### WORK REQUIRED
Within the records that follow, count the lines containing the string "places". Reply only with the count.

### STORED DATA
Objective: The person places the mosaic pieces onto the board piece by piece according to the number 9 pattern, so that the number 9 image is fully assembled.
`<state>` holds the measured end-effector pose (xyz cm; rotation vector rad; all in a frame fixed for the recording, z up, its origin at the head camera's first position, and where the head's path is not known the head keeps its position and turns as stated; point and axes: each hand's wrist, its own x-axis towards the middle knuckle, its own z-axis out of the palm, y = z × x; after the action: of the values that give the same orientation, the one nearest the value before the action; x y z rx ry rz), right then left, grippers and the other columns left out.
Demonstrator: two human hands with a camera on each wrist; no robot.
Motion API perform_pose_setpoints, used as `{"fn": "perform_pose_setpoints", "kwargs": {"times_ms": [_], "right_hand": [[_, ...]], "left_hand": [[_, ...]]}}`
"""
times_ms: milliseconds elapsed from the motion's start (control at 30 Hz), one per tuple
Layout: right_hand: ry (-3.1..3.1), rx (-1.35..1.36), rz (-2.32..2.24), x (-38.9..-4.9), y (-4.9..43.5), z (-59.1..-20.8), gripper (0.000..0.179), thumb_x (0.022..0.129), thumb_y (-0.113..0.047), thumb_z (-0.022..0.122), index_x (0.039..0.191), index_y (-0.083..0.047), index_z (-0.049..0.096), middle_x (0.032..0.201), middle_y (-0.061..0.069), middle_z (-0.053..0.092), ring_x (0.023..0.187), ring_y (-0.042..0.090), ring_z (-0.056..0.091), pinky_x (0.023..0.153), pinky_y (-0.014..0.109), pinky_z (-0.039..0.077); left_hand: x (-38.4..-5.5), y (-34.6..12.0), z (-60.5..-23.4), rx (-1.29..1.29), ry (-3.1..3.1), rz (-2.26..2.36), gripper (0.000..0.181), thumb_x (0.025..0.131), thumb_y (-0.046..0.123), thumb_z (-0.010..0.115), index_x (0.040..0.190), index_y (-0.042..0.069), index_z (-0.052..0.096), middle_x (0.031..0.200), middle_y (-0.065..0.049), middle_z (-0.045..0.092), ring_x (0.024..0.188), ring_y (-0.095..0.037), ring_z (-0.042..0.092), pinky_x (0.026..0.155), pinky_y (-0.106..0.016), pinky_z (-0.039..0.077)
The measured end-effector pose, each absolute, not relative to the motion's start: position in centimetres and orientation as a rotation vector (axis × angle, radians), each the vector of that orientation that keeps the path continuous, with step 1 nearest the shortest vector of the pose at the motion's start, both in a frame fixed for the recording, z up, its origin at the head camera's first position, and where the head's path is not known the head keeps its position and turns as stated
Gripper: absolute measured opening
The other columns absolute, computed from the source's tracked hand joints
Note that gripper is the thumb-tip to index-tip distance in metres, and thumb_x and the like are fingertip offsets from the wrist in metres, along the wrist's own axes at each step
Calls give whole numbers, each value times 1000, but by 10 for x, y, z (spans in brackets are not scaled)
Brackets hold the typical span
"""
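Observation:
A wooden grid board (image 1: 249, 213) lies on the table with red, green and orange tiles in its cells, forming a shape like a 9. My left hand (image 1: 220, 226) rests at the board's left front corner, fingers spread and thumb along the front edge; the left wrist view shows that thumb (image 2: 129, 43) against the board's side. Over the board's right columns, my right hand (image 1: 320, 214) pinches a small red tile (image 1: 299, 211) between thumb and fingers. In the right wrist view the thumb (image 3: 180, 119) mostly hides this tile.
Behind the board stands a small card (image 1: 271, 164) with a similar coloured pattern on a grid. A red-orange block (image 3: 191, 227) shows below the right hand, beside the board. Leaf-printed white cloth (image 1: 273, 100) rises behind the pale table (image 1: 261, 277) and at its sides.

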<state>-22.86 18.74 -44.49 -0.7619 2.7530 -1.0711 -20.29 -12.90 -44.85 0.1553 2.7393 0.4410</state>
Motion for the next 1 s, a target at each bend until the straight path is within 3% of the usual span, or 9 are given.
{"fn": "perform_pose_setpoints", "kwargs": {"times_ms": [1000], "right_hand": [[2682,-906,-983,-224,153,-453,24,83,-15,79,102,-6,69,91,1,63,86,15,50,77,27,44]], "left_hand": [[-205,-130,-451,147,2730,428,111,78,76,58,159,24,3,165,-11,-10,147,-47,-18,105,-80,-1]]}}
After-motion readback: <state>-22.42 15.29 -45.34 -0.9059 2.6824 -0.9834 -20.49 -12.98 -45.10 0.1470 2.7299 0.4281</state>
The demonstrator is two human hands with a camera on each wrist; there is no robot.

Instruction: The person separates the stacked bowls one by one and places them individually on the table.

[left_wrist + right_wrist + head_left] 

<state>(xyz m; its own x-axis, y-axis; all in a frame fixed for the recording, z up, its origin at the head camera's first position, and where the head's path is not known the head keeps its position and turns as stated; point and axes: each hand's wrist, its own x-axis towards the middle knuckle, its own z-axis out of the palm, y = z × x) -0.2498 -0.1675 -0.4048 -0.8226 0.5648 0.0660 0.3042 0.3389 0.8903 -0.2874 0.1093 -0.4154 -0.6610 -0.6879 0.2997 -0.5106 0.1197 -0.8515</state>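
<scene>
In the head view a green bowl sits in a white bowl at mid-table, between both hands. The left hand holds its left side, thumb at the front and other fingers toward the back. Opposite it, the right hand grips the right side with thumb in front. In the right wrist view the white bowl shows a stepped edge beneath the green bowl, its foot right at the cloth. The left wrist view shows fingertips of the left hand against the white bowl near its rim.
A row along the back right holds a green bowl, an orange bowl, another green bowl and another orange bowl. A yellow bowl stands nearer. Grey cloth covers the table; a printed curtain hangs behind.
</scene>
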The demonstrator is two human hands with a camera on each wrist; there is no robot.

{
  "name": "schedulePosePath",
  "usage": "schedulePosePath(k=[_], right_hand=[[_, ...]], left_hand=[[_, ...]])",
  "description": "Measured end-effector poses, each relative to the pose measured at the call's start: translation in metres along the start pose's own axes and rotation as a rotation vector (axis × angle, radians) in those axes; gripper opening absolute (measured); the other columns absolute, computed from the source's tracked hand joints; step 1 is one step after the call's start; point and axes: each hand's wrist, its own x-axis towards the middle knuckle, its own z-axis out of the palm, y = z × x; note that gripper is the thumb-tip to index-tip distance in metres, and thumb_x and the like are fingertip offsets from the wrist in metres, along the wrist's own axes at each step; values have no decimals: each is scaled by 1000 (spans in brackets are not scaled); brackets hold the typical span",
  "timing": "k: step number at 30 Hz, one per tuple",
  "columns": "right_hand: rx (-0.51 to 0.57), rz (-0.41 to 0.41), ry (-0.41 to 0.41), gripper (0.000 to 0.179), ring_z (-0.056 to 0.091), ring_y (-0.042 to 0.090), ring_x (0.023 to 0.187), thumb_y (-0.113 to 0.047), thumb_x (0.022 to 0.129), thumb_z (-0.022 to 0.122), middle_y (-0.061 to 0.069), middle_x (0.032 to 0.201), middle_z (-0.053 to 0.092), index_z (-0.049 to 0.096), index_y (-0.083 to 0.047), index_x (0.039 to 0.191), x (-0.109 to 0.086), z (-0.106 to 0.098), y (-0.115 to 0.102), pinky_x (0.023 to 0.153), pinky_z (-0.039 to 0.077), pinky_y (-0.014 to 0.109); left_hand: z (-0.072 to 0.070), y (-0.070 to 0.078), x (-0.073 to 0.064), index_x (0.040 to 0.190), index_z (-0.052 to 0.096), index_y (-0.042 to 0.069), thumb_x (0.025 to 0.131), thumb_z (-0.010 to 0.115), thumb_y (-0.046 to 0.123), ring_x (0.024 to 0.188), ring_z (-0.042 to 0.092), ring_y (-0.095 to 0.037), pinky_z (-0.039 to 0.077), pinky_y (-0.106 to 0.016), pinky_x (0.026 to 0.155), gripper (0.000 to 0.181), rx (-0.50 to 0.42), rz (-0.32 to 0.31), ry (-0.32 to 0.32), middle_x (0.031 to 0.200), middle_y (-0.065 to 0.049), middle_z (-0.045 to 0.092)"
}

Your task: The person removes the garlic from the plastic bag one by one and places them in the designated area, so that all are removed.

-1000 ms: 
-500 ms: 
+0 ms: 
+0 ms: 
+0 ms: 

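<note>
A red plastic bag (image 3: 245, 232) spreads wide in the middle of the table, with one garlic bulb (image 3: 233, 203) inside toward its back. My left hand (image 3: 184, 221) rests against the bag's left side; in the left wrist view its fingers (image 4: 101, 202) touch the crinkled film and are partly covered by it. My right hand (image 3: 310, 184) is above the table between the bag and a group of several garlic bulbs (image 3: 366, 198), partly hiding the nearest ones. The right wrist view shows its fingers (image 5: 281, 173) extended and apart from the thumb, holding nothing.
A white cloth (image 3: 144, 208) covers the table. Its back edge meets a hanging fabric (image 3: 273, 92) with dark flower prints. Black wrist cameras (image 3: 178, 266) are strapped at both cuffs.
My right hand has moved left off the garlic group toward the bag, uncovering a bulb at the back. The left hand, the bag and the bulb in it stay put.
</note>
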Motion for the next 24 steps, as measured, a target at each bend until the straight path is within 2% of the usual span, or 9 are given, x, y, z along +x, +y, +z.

### WORKED SOLUTION
3